Write the number of lines in the material below that contain "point", with no other words.

----------

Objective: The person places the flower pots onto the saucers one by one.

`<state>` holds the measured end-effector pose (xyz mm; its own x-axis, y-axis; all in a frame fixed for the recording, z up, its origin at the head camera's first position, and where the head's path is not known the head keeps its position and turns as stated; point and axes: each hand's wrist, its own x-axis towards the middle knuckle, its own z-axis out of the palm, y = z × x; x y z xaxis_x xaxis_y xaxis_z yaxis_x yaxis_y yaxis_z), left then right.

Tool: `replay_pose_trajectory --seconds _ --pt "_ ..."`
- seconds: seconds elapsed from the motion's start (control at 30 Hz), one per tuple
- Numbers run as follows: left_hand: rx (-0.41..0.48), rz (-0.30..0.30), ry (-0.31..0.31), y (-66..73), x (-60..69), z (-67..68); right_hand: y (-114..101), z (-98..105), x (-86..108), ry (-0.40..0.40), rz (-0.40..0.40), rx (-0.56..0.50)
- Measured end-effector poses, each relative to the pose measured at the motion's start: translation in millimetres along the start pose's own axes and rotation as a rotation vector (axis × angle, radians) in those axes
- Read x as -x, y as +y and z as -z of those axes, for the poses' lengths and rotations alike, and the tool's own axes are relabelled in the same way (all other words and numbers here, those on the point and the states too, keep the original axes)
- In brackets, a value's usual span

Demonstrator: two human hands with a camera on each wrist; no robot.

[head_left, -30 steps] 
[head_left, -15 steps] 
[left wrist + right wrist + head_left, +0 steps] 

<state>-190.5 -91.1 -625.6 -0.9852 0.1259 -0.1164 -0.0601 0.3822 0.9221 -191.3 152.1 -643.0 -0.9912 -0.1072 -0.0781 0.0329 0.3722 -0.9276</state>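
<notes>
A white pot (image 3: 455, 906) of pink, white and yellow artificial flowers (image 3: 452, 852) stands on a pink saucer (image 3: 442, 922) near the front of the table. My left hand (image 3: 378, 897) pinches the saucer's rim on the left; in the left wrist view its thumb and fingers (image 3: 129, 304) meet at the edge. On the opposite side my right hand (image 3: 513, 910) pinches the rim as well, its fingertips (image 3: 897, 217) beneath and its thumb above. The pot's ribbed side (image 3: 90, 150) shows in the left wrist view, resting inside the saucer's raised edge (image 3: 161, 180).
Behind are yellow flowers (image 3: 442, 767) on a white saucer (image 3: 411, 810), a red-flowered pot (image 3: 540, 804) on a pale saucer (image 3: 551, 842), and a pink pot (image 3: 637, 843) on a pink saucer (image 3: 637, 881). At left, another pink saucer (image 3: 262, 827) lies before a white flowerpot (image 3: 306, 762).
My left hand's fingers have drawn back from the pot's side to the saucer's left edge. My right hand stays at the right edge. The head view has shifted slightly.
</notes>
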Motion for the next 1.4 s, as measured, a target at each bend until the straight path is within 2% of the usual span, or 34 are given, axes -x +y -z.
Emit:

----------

> **Solution below**:
2